Find the line containing "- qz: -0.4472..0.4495" in the records below. Copy exactly that line and each one after it, ending at the line containing "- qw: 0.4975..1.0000", and nothing more.
═════ Material provided
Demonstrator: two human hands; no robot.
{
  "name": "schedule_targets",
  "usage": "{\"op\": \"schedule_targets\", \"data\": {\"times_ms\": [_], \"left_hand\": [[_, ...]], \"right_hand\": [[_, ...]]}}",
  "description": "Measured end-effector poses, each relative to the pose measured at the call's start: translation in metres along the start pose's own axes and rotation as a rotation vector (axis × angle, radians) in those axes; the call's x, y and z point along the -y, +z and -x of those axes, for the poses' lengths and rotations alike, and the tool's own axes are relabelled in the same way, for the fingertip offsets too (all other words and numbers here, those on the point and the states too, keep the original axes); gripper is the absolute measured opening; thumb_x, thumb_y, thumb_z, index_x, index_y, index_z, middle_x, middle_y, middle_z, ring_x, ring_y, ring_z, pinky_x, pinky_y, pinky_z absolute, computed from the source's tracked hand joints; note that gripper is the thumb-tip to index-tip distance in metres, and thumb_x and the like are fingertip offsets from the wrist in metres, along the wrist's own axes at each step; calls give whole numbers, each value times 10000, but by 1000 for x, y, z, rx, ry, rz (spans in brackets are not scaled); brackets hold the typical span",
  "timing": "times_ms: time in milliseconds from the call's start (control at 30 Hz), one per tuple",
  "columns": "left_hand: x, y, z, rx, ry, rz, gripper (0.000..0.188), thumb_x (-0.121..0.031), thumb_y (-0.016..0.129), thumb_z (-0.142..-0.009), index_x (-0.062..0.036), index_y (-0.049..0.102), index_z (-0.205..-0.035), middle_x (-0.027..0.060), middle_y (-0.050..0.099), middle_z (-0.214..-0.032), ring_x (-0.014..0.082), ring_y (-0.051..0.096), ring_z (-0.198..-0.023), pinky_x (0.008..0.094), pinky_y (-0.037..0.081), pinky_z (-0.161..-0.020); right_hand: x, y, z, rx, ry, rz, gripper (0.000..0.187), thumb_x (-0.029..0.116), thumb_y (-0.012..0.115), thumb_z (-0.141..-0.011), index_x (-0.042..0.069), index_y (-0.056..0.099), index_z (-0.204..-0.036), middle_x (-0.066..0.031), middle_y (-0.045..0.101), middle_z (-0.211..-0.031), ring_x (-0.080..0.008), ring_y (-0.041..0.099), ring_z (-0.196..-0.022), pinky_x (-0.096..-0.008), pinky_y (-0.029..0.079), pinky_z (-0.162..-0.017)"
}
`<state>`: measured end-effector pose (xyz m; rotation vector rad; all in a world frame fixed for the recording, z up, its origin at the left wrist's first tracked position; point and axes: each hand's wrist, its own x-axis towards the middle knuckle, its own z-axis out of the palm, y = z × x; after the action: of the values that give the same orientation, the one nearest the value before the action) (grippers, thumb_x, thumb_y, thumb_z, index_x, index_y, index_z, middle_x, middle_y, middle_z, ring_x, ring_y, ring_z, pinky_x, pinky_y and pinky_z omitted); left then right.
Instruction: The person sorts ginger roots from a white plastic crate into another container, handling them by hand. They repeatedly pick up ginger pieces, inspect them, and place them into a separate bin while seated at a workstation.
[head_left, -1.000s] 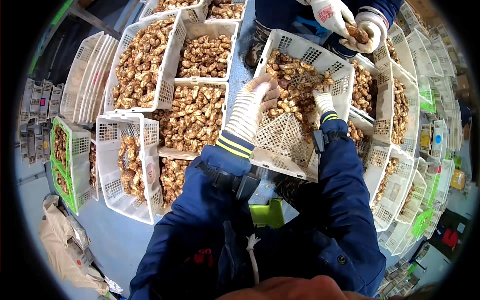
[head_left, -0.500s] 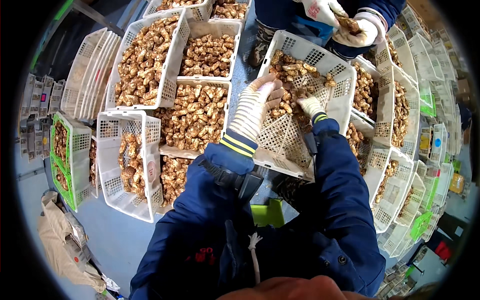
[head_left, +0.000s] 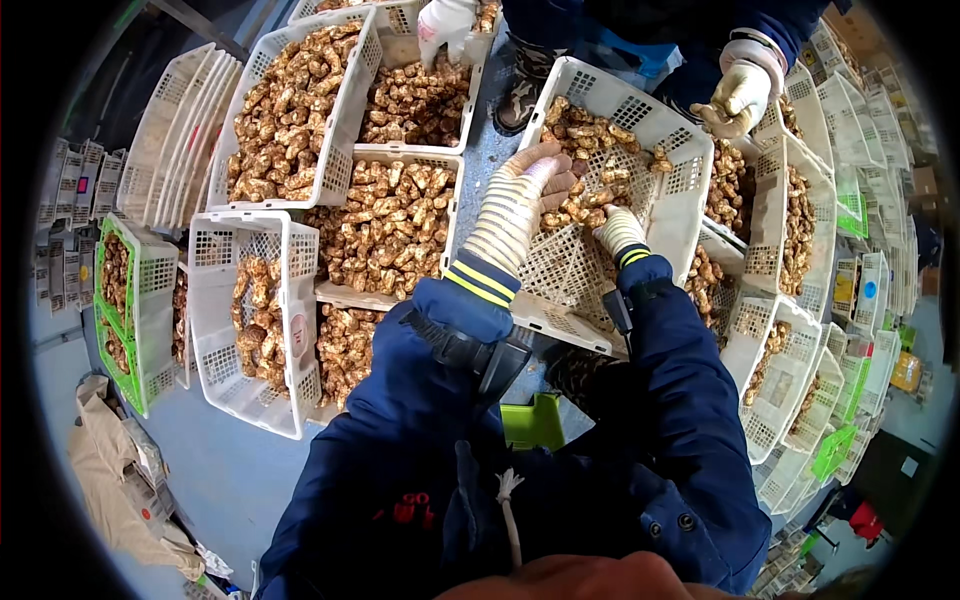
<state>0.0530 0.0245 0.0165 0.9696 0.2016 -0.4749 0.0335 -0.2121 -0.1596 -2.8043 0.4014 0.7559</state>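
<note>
A white plastic crate (head_left: 680,200) with perforated walls stands before me, part filled with brown and cream mushrooms (head_left: 590,130). My left hand (head_left: 520,200), in a striped knit glove, reaches over the crate's left side. Its fingers are stretched and slightly bent above the mushrooms, with no mushroom visible in them. Lower and to the right, my right hand (head_left: 620,232) is inside the crate beside the mushrooms. The fingers of that hand are curled together, and what they hold, if anything, is hidden.
A co-worker's gloved hand (head_left: 445,28) reaches into a mushroom crate (head_left: 465,110); the other hand (head_left: 740,98) hangs above crates at right. More filled crates (head_left: 305,345) stand at left. Stacked crates (head_left: 160,140) lean farther left. A green container (head_left: 533,423) sits below my arms.
The co-worker's hands, earlier together around a mushroom, have parted; one now reaches into the upper-left crate. My right hand has shifted slightly, with more mushrooms showing beside it. My left hand has hardly moved.
</note>
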Motion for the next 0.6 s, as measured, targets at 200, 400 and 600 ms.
{"op": "schedule_targets", "data": {"times_ms": [200,400,600], "left_hand": [[9,9,-4,61,-27,61,353,-199,575,-973,-20,572,-1278,150,651,-1148,231,652,-1023,346,544,-893],[7,16,-4,40,-25,63,329,-172,573,-974,-2,574,-1256,171,648,-1161,250,656,-1018,358,552,-883],[6,12,-5,9,17,79,296,-147,549,-977,-14,579,-1240,155,659,-1127,244,657,-995,360,547,-876]], "right_hand": [[-22,9,15,-228,-60,-21,361,201,757,-756,92,664,-1088,-163,685,-1069,-356,641,-1015,-402,508,-914],[-3,17,7,-191,-164,-404,517,238,769,-771,25,603,-1213,-198,651,-1161,-339,616,-1096,-379,486,-966],[37,21,15,-150,2,-104,773,343,795,-741,-33,497,-1347,-238,553,-1336,-328,534,-1249,-370,438,-1048]]}}
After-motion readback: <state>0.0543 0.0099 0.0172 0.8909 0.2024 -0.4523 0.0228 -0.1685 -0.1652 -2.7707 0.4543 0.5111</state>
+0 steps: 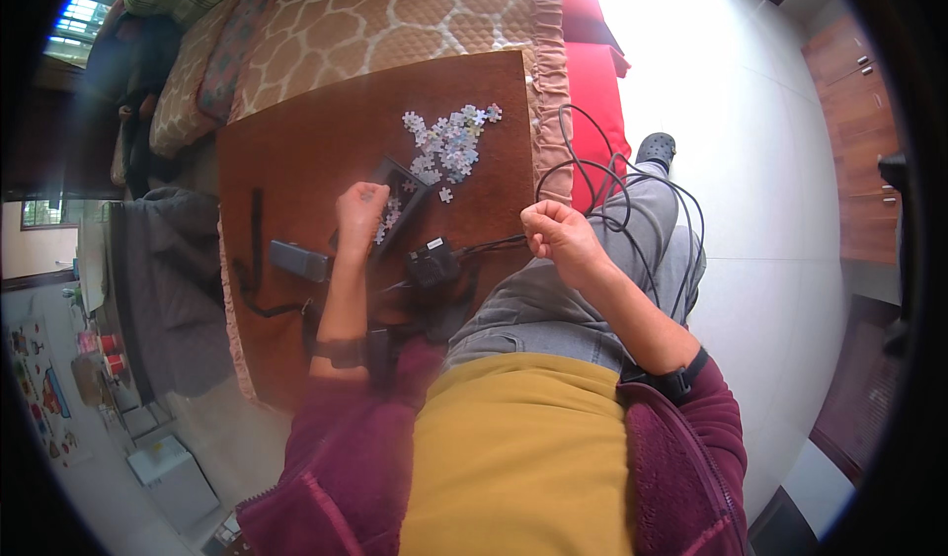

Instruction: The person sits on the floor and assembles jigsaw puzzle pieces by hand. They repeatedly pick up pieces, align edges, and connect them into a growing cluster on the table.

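My left hand [360, 212] is closed over the near left side of a dark open box [415, 198], with a small greyish bit, apparently a jigsaw piece [368, 197], at its fingers. Several jigsaw pieces [388, 222] lie inside the box. Beyond it, a loose pile of pale jigsaw pieces [452, 143] is spread on the brown board, and a single piece [445, 196] lies apart near the box. Above my right thigh, by the board's right edge, my right hand [561, 232] is pinched closed; anything between its fingertips is hidden.
On the brown board [286, 141] lie a grey-blue oblong device [299, 260] and a black block-shaped device [433, 263] with cables. Looped black cables [612, 171] hang over my leg. A bed with a patterned quilt [395, 13] stands behind, with red fabric [592, 92] beside it.
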A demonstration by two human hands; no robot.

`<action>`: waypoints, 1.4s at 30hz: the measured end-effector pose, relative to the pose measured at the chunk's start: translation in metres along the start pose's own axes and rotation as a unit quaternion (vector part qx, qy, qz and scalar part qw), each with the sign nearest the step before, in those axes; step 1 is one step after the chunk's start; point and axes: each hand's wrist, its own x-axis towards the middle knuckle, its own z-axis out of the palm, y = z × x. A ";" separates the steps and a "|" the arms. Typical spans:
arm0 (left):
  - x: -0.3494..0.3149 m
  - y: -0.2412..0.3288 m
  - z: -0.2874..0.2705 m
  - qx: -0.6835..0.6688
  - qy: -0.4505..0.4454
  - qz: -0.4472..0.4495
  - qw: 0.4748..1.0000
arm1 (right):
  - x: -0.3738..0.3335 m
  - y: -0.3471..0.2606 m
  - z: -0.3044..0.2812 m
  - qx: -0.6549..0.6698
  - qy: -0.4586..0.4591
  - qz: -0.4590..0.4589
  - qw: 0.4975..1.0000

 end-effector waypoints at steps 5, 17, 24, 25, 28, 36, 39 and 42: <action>-0.012 0.024 0.005 -0.368 -0.137 -0.124 0.911 | -0.002 -0.006 0.003 -0.026 -0.004 -0.028 0.999; -0.076 0.076 0.069 -0.611 -0.368 -0.299 0.634 | -0.020 -0.017 0.025 -0.324 0.005 -0.270 0.907; -0.089 0.084 0.081 -0.591 -0.335 -0.294 0.673 | -0.023 -0.020 0.028 -0.463 0.031 -0.348 0.815; -0.091 0.085 0.083 -0.586 -0.333 -0.296 0.677 | -0.022 -0.019 0.027 -0.475 0.037 -0.351 0.806; -0.096 0.086 0.087 -0.577 -0.337 -0.294 0.684 | -0.021 -0.016 0.024 -0.481 0.054 -0.354 0.801; -0.097 0.084 0.089 -0.560 -0.336 -0.291 0.700 | -0.020 -0.013 0.019 -0.538 0.065 -0.344 0.766; -0.097 0.084 0.090 -0.563 -0.340 -0.288 0.696 | -0.017 -0.013 0.016 -0.497 0.058 -0.331 0.800; -0.097 0.085 0.089 -0.572 -0.345 -0.290 0.685 | -0.013 -0.015 0.013 -0.387 0.044 -0.280 0.877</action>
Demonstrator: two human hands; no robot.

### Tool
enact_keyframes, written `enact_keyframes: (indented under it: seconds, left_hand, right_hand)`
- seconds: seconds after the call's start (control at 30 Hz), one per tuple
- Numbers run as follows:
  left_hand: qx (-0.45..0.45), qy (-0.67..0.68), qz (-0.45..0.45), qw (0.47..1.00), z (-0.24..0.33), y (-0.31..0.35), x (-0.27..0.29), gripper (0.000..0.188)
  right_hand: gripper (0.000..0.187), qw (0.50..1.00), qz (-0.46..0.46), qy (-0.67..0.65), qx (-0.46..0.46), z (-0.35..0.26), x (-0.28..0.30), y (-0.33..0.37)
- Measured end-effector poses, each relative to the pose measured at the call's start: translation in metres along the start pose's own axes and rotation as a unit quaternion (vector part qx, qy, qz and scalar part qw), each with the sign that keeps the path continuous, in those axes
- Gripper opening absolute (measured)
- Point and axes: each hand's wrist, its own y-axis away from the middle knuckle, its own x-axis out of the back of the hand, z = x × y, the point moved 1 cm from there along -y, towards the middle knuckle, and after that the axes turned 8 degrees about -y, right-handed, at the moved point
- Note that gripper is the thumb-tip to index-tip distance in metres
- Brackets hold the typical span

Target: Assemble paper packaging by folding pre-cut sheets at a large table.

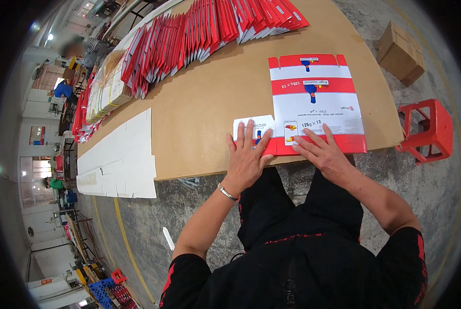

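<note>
A flat red and white printed carton blank (318, 105) lies at the table's near edge, its narrow side panel reaching out to the left. My left hand (247, 154) rests on that side panel with fingers spread. Over the carton's lower printed area, my right hand (323, 154) lies flat, fingers apart and pressing on the surface. Neither hand grips anything. The table top (205, 118) under the carton is brown board.
A long row of folded red and white cartons (189, 41) leans across the far side. White card sheets (117, 159) lie at the left, near a strapped bundle (109, 87). A red stool (426, 129) and a cardboard box (401, 53) stand on the floor at right. People work at far left.
</note>
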Motion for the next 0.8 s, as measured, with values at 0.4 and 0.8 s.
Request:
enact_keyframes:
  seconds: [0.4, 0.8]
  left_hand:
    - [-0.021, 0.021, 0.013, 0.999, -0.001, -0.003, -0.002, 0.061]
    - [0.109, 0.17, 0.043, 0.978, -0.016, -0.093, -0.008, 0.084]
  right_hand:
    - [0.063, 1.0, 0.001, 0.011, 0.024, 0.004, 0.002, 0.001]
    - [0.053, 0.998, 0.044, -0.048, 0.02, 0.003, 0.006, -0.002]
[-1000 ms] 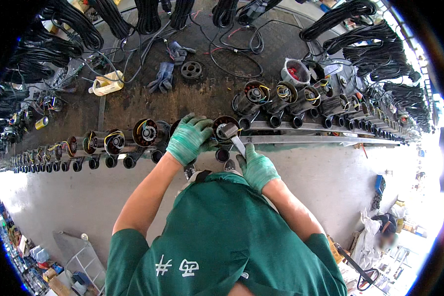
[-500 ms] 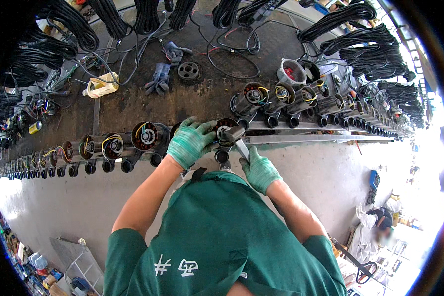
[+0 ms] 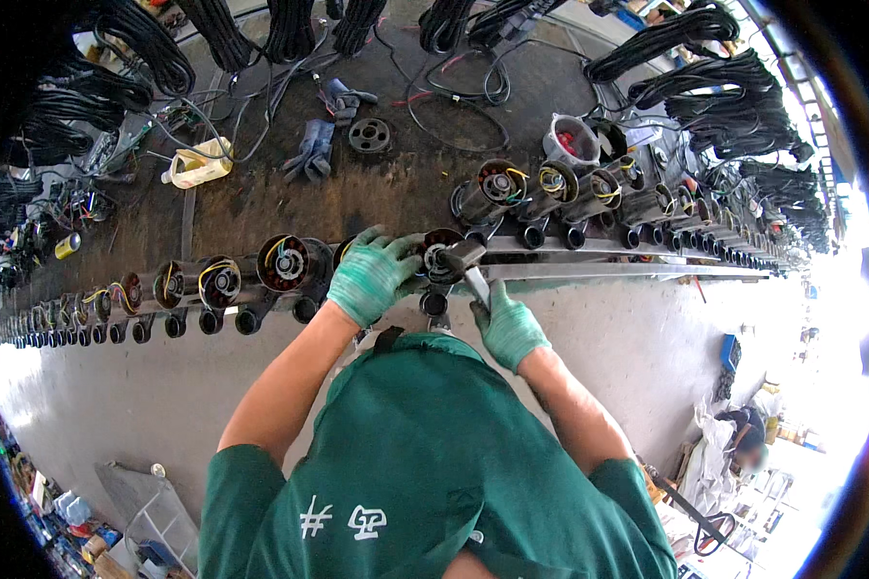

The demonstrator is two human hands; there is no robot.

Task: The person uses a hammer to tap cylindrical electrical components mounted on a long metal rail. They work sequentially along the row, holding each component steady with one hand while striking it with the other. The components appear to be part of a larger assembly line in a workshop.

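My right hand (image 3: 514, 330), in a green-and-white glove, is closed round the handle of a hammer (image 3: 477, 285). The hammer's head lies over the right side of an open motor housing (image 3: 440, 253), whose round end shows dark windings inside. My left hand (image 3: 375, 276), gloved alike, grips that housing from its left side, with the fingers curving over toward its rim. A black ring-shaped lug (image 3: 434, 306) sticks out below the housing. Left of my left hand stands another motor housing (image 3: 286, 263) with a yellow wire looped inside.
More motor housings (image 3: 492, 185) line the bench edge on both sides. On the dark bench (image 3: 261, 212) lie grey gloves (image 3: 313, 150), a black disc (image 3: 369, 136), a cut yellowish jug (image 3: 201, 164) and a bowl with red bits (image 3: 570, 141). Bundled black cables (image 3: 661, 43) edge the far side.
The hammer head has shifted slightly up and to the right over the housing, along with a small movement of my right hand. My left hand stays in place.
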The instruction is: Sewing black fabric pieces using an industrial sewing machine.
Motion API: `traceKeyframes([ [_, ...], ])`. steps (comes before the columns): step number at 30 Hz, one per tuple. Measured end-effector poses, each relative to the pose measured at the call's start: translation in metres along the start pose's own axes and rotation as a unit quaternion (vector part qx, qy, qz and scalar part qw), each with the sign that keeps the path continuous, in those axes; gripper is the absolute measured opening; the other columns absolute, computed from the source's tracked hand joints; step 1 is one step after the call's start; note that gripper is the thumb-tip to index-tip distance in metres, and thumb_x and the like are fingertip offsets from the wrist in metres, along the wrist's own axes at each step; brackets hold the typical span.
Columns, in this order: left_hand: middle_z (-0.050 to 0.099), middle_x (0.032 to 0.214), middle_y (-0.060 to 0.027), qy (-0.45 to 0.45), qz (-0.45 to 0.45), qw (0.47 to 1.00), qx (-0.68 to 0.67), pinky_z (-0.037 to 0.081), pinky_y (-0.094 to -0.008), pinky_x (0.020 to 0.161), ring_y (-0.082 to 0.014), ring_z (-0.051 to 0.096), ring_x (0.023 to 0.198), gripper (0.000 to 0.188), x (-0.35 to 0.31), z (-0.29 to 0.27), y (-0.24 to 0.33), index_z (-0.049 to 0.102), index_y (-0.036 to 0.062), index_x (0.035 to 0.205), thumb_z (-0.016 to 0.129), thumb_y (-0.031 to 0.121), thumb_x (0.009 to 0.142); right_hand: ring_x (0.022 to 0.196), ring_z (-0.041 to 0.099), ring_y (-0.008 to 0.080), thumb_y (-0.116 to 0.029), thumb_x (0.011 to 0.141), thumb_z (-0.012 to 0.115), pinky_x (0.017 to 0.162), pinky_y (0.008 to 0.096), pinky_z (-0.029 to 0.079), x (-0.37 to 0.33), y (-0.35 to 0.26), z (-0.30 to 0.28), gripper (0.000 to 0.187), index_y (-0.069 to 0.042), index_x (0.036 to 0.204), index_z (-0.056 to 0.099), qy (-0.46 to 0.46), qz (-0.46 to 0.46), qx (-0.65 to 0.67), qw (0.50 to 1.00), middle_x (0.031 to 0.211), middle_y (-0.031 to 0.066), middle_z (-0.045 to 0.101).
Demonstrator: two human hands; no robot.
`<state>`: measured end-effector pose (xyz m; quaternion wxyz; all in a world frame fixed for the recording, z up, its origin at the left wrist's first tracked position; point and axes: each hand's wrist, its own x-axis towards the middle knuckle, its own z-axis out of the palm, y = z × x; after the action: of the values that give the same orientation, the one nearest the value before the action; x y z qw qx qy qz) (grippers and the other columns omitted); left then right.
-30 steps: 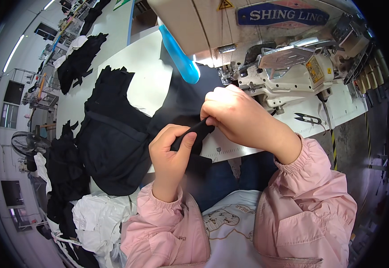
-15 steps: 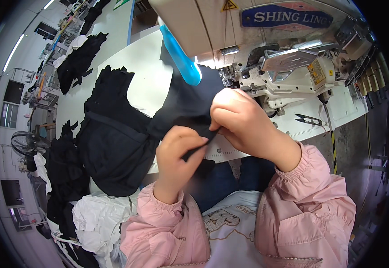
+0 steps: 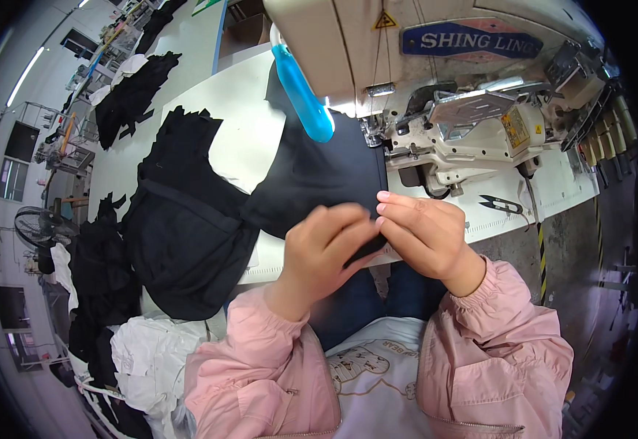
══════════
**Task solution:**
  - qz: -0.4472..0.4495
  - qw: 0.4748..1.0000
arm1 (right):
  - x: -0.3738..0.3335 m
  - y: -0.3471..0.2606 m
  - z: -0.3044..0.2812 m
  - qx: -0.6549..0.6698
  - qy: -0.4586..0.4591
  - qz: -0.4590..0.4589
  - qw: 0.4975..1.0000

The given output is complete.